PERSON: Ken Siver


Employer

Southfield
Position

Mayor
Biography

Ken Siver is a true Southfield enthusiast. He cares deeply about the city and its people. For 48 years Siver has been an active member of the Southfield community. He is the author of four books on Southfield and knows the community very well. In 1967 after graduating from Oakland University, he moved to Southfield because of its progressive public school system.

A history and English major at Oakland, he was hired to teach those subjects at Thompson Junior High School. “Right from the start, I loved living and working in Southfield,” Siver said. “As a teacher, I was particularly impressed with the high value the community placed on education. As a resident, I was awed by how forward-thinking city leaders were.”

He began advising the student newspaper and yearbook at Thompson, while pursuing a Masters degree in social science and certification in journalism education. From 1977 to 1986 Siver taught journalism at Southfield High School and advised the student newspaper, the JAY. The student publications he advised received a host of awards.

His first involvement in civic affairs was to join Southfield’s active environmental movement. At Thompson he organized student participation in the city’s first Earth Day observance and Arbor Day activities. He organized a newspaper recycling program in his apartment building. After moving to Magnolia Neighborhood in 1972 and joining the neighborhood association, he continued to organize environmental activities including a tree planting program and efforts to fight Dutch Elm disease.

During his early years in the community Siver worked with many of Southfield’s “founding fathers” and first elected officials including Fred Leonhard, Wardley McMaster, Emanuel Christiansen, Leo Walton, Pat Flannery, Will Oliver, Mark Rehbine and Jean McDonnell and worked with many veteran teachers and administrators in the Southfield Schools. He enjoyed hearing their stories and learning of their experiences in Southfield during the 1940s, 1950s and 1960s. He began collecting Southfield memorabilia, artifacts and photographs as older school staff retired and neighbors moved away.

For his doctoral dissertation at Wayne State University Siver chose to write a historical study of the changes that took place in American public education following World War II, employing Southfield as a case study. Upon earning his doctorate in educational administration in 1986 he rewrote his dissertation as a local history. The result was Southfield Faces the Crucial Decades: The Development of a Suburb & its School System in the Years Following World War II.

“I was really struck by how fully Southfield mirrored the profound changes in American life and public education that had occurred following the world war,” Siver said. “Because Southfield was experiencing explosive growth, virtually every aspect of ‘progress’ and the social forces of the era were present in this new city. The freeways, TV towers, home shows, Northland Mall, the Nike Missile Base, bomb shelters were among the symbols of the era.”

In 1996 Siver wrote A Brief History of Southfield, intended as a primer for elementary and secondary students on the history of their community. This work also included an abridged transcription of the Southfield Township records covering 1831 to 1851. Twelve years later he authored Southfield: The History of Our City in its 50th Year. As a member of the committee planning Southfield’s 50th anniversary observances Siver wrote the text, took many of the photos and designed the edition. In 2014 he edited and designed The Drum Major Beat: The Audacity to Make a Difference. This work commemorates the 30th anniversary of the Southfield Dr. Martin Luther King, Jr. Task Force, Inc. and delineates how the Task Force has kept Dr. King’s “dream” alive in Southfield. Siver is a charter member of the MLK Task Force.

Over the decades the Siver has served on numerous city committees and has been active in a many of community organizations. In 1977 he was appointed to organize the school district’s community relations program. In 1986, he was named Director of Information Services for Southfield Public Schools and in 2004, Deputy Superintendent. That year his duties were expanded from public relations and communications to oversight of pupil registration, buildings & grounds, student transportation and food service.
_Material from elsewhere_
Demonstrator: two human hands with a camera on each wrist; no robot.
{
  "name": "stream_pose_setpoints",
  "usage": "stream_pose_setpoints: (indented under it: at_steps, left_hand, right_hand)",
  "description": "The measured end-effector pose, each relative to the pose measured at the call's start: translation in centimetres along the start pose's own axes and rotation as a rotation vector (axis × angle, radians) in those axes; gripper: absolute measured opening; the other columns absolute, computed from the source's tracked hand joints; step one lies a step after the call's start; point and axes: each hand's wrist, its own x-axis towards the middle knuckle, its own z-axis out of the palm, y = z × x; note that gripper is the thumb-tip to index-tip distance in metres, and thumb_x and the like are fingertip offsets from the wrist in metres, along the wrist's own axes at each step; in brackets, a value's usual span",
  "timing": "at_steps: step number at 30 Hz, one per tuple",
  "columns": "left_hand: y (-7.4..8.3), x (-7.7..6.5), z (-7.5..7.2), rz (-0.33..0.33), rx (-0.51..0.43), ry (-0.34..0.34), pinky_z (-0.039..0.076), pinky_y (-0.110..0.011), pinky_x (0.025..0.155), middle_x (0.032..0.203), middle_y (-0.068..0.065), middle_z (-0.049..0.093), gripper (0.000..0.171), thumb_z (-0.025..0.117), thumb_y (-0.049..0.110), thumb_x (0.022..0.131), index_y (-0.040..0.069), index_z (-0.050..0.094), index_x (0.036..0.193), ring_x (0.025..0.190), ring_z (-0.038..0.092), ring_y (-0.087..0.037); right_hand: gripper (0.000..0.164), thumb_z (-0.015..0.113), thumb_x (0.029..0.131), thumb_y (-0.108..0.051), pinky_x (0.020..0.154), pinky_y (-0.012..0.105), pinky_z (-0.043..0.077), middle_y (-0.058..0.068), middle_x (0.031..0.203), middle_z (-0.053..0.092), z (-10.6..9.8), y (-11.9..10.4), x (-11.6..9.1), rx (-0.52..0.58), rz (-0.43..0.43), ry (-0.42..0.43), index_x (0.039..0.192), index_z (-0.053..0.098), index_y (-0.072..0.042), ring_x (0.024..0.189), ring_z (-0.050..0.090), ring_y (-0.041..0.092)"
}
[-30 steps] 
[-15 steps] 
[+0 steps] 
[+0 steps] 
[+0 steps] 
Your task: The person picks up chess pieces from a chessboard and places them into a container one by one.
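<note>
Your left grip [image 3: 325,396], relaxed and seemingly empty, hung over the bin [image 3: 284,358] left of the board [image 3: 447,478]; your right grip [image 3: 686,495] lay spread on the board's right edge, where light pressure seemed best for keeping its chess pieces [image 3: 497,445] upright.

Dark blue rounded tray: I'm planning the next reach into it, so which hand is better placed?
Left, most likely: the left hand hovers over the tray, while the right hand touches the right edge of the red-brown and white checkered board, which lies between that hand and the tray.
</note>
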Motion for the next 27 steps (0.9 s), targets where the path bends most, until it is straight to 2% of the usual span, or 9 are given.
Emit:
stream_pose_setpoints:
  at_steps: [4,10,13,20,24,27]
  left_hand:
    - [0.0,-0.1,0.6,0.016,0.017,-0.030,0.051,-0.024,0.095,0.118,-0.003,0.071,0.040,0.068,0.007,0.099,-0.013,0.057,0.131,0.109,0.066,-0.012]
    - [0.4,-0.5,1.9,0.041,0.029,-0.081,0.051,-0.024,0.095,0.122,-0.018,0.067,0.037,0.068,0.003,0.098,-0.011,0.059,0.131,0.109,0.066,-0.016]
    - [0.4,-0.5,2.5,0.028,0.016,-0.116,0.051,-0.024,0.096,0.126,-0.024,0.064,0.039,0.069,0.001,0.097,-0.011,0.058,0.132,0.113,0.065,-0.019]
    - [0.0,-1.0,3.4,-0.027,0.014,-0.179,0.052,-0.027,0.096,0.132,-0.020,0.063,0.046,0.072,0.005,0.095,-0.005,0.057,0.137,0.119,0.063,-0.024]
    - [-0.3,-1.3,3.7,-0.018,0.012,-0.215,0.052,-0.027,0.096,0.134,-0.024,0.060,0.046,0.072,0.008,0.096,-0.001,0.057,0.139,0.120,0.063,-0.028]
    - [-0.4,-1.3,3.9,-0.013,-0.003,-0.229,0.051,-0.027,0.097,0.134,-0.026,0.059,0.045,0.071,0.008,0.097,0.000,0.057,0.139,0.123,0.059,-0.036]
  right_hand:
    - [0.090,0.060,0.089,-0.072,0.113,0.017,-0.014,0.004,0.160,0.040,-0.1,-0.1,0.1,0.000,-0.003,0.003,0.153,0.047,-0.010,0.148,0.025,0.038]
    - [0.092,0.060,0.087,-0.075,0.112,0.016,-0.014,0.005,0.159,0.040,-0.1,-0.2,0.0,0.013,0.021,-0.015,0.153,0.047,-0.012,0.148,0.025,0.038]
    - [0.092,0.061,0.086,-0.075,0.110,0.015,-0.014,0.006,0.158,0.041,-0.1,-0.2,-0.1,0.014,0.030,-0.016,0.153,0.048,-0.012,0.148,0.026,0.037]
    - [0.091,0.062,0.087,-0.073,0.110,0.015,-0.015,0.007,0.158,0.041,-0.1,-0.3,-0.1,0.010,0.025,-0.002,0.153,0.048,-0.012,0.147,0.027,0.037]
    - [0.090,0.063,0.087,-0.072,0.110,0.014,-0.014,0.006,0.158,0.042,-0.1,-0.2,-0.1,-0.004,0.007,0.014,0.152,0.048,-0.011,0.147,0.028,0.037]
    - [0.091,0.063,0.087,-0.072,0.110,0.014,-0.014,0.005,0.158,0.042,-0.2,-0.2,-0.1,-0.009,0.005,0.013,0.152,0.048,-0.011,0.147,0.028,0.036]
At the same time his civic activism increased. He joined the board of the Magnolia Neighborhood Association in 1974. A past president of the Magnolia Association, Siver has served as treasurer and membership chair since 1995. In the 1980s he joined the South Oakland NAACP, the Southfield Historical Society and the newly created Dr. Martin Luther King, Jr. Task Force. At one time he served as president of the latter two organizations.

Meanwhile, in 2001 he was elected to the Southfield City Council and re-elected in 2005, 2009 and 2013 to his second, third and fourth, four-year terms. Because of his deep concern for neighborhood vitality, the majority of his years of City Council he chaired the Neighborhood Services Committee. He also frequently was a member of the Board & Commission Committee. In 2010, concerned with the living conditions in the city’s three, low-income senior apartment buildings, Siver began serving on the Southfield Non-Profit Housing Board. (He currently is the President of the Southfield Non-Profit Housing Board.) As a result the apartments are now operating in the black and millions of dollars in building upgrades will begin in 2015. In the course of his years of service to the schools and city Siver has worked, in one capacity or another, with the vast majority of Southfield’s elected and appointed officials.